Contra:Runter vom Beifahrersitz

Contra: undefined

Es ist Zeit, die Freiheit auf der Straße zu verteidigen. Jede neue Technik birgt die Gefahr staatlicher Kontrolle.

Von Jan Willmroth

Zwei Meldungen sind es in diesen Tagen, die jeden Autofahrer aufhorchen lassen sollten. Beide wirken harmlos - und bieten doch Anlass, einmal grundsätzlich über einen Entwicklung nachzudenken, an deren Ende eine konsequente Überwachung jedes einzelnen Fahrers im Straßenverkehr stehen könnte.

Google, der mächtige Internetkonzern, der für seine Dienstleistungen schon heute Verkehrsdaten auswertet, will künftig nicht mehr nur Staus, sondern auch Schlaglöcher erfassen. Dazu sollen Smartphones während der Fahrt Erschütterungen messen. In der Masse soll das eine Landkarte der Straßenschäden ermöglichen; dem einzelnen Nutzer zeigt es einmal mehr, wie präzise sich inzwischen das Fahrverhalten messen lässt. Die zweite Meldung ist die Idee, Carsharing-Anbietern Zugriff auf die Flensburger Verkehrssünder-Datenbank zu ermöglichen. So würden die Anbieter frühzeitig Nutzer identifizieren, die ihre geliehenen BMW überdrehen könnten. Alles dem Argument untergeordnet, den Straßenverkehr sicherer zu machen.

Nun ist es nicht diese eine Idee, die bedenklich stimmen sollte - es ist der zeitgeschichtliche Zusammenhang, in dem sie öffentlich diskutiert wird. Um in Flensburg registriert zu werden, muss man heute noch zu schnell an Radarkontrollen vorbeifahren, der Polizei auffallen oder Unfälle verschulden. Die Behörden reagieren nur auf Ereignisse, von denen sie erfahren. Und sie erfahren immer mehr. Bald wird es möglich, einfach das Auto mit der Verkehrssünder-Datenbank zu vernetzen und bei ausreichend häufig missachteten Geschwindigkeitsbegrenzungen automatisch Punkte zu verteilen. Dann bliebe nur noch die Frage zu klären, wie verlässlich die dazu benötigte Technologie aus juristischer Sicht wäre.

Diese Frage wird wohl in Kürze beantwortet sein. Auch Versicherungen reagieren heute auf Ereignisse, deren Wahrscheinlichkeit sie zuvor berechnet haben.
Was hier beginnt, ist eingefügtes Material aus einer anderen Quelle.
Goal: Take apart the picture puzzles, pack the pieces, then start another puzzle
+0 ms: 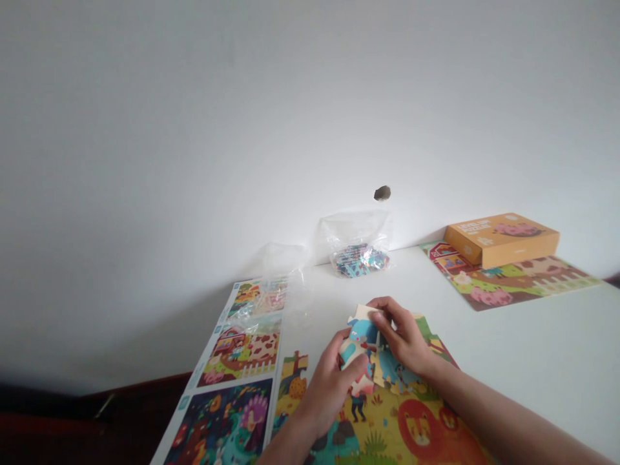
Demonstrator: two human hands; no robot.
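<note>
Both hands hold joined puzzle pieces (357,336) tilted up above the table, showing a blue animal on a pale ground. My left hand (334,381) grips their lower left side, thumb on the printed face. At the upper right, my right hand (400,332) pinches the pieces with its thumb in front and fingers behind. Beneath lies a partly assembled jigsaw puzzle (382,429) with a lion and yellow-green ground; the forearms cover some of it. A strip of puzzle with a tree (293,378) stands out at its left edge.
A picture sheet (232,387) lies left, with a crumpled clear bag (283,284) on its far end. Against the wall sits a clear bag of puzzle pieces (361,258). An orange puzzle box (504,239) rests on a farm picture sheet (527,281) at right.
</note>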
Schon bald aber werden sie viel öfter die Höhe ihrer Beiträge nach dem Fahrverhalten der Kunden ausrichten. Wer riskant fährt, zahlt mehr. Während diese sogenannten Telematik-Tarife im Ausland schon erfolgreich verkauft werden, kommen sie von 2016 im großen Stil nach Deutschland - zunächst nur als Option, mit der Kunden geringere Beiträge zahlen. Schon bald könnte sich das Blatt wenden: Dann wird jeder Fahrzeughalter, der sich den kleinen Boxen im Auto verweigert, die das Fahrverhalten an den Versicherer funken, exorbitant höhere Beiträge zahlen müssen.

Für die Versicherer ist das eine Strategie, im digitalen Zeitalter ihr Geschäft in der Kfz-Versicherung zu retten. Man muss privaten Unternehmen nicht vorwerfen, im Rahmen der Gesetze ihr Geschäftsmodell an die technischen Möglichkeiten anzupassen. Die angebrachte Skepsis sollte vielmehr dem staatlichen Interesse am Fahrverhalten seiner Bürger gelten. Wo mit den kleinen Kästen und vernetzten Autos die Infrastruktur geschaffen ist zur minutiösen Überwachung durch Behörden, wird sie irgendwann auch genutzt. So unvernünftig es klingt ob der Gefahr, die von Rasern und Betrunkenen auf der Straße ausgeht: Es gehört zur Verteidigung der Freiheit, vor einer staatlichen Kontrolle des Fahrverhaltens zu warnen. Eine Welt, in der jeder Regelverstoß vermerkt wird und jede ungewöhnliche Route verdächtig macht, ist keine Dystopie mehr.

Das ist nicht deshalb schlimm, weil dann Geschwindigkeits-Junkies selbst auf verlassenen Landstraßen beim Rasen erwischt würden. Es ist schlimm, weil es ein weiteres Symptom des Umgangs staatlicher Stellen mit technischen Innovationen ist: Während Bürgern bei Konzernen mulmig wird, die mit ihren Daten Geschäfte machen, hält sich die Wut auf Geheimdienst-Überwachung und Gesetze wie die Vorratsdatenspeicherung in Grenzen. Und so ist nicht ausgeschlossen, dass der Staat bald auch Beifahrer sein wird.